By the mid 1980s, Fry felt the urge to “kick things along”. So he, Colleen and their two sons spent a year in England. He did a Master of Philosophy at the University of Leicester, studying the architecture of recent British museums, “which was a good excuse to go around the countryside”.
But there was a deeper reason for doing the course.
With Australia’s bicentennial year approaching, Fry figured the nation’s growing desire to look back would lead to new museums. He was right. In 1987, he became involved in creating the Australian National Maritime Museum at Darling Harbour, as its deputy director.
While he relished the opportunity to work at a new museum, Fry doesn’t have salt water in his veins. He is not obsessed with ships (he much prefers cars), although he did own a small sailboat for a while in the 1990s: “One of the things I knew from the museum was … how much boats cost. Intimately how much they cost! And that would scare the pants off anyone!”
By the early 1990s, Fry was exhausted from helping establish the maritime museum, and his marriage had ended. He headed to Canberra for a while, “playing being a public servant”, before returning to Sydney to run a small museum at Fairfield.
Then in 1999, the director’s job at Newcastle Museum came up. Fry was interested: “I’d done the big museum. I’d done the really small one. And this was Goldilocks, this was the one in the middle. I thought it was big enough to do stuff, but not too big that you’d have to play politics all day long.”
Fry had been to Newcastle before, in 1988. He’d been invited by a Navy friend to sail out of the harbour on HMAS Canberra.
As he recalls that visit, Fry looks across to the Carrington wharves, where the William the Fourth paddle steamer replica is berthed.
“I can still remember the bloody William the Fourth coming alongside,” he says, wincing, of his day on the warship. “If I’d known then I was going to be responsible for that thing, I would have got in and sunk it!”
As museum director, Fry had to navigate the financial and logistical storms besetting the ship. But he had other huge challenges, including moving the museum from Newcastle West to the former railway workshops at Honeysuckle.
“Being immodest, it was my idea,” Fry says of the move. “I was riding my bike around there one day and looking in through the windows and thinking, ‘Great big spaces, look at the location’. The buildings were perfect.”
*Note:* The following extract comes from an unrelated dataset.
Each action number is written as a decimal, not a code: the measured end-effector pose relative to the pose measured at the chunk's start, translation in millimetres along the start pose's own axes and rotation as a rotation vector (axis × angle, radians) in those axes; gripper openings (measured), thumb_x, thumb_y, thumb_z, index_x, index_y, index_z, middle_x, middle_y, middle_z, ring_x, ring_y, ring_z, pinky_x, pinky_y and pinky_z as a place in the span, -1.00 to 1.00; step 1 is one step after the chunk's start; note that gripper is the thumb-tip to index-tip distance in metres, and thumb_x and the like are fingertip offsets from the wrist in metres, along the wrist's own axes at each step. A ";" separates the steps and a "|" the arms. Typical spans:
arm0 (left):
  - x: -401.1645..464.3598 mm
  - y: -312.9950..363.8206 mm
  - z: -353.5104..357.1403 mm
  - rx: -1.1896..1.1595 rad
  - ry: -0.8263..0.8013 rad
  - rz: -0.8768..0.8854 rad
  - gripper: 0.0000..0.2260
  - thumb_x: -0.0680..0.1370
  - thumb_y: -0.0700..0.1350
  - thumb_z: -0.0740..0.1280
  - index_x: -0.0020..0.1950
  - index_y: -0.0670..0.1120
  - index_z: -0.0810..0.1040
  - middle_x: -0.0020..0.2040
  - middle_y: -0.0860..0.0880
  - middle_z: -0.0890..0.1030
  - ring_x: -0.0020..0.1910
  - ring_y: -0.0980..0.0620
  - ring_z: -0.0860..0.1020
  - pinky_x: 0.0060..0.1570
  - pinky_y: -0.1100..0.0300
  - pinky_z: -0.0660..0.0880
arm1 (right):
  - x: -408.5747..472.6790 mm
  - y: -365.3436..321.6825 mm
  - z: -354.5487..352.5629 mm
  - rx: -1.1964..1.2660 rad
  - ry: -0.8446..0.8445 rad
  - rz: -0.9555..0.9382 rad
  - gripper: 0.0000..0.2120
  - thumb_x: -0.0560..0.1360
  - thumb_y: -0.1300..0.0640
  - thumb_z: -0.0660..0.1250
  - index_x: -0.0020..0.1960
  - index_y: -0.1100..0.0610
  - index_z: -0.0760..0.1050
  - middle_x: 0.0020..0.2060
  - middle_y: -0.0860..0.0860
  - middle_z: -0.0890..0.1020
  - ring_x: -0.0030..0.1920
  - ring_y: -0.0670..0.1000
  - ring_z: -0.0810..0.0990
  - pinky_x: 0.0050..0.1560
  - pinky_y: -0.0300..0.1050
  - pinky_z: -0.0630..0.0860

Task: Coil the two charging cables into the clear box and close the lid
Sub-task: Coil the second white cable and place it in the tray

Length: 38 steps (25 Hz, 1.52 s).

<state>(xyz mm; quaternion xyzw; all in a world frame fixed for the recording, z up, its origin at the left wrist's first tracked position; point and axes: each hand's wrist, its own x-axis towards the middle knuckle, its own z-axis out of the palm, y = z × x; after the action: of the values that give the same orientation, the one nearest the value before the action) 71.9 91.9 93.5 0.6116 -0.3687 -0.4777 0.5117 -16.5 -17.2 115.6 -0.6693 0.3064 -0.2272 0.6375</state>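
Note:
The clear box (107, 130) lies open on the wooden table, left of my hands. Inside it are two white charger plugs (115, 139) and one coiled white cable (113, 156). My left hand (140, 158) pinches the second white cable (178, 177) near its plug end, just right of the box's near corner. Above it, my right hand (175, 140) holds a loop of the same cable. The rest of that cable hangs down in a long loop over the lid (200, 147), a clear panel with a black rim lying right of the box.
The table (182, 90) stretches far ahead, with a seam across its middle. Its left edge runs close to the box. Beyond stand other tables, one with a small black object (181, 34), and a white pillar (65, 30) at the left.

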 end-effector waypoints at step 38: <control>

From the moment he peered through the windows to the official opening, a decade of planning, negotiations and controversies passed by: “I still think it was the right thing at the right time in the right place.”
Newcastle Museum opened in the new location in August 2011. Fry retired two months later.
“I was 65. I had so many things I wanted to do,” he explains. “I had a number of writing projects I was doing.”
However, Fry had learnt that when he immersed himself in telling the story of an artist’s life, it was counter-productive to him pursuing his own art: “You’re head is so full of what they do … you’re going to end up being influenced by them, even if it’s unconscious.”
But soon after he retired, Fry was in Victoria, and his mother and a friend encouraged him to start painting again.
He did a “trite little landscape”, but it was enough for him to think, “Yeah, maybe there is something for me to do here”. After a four-decade break, he was back to his brushes.
Now Fry is painting his “home port”. He has stayed in Newcastle primarily because of “true love”. He met his partner of about 13 years, Rebecca Gresham, at the art gallery.
But he also likes the “personality” of Newcastle and, as a place to paint, it offers “an infinite variety of subjects and textures”.
He will keep writing, but Fry is relishing his rediscovered joy of telling stories through painting.
“There’s nothing more satisfying than someone saying, ‘I really like that, and I’ll buy it’,” he says. “It’s not about the money, it’s that somebody wants it enough that they want to live with it.”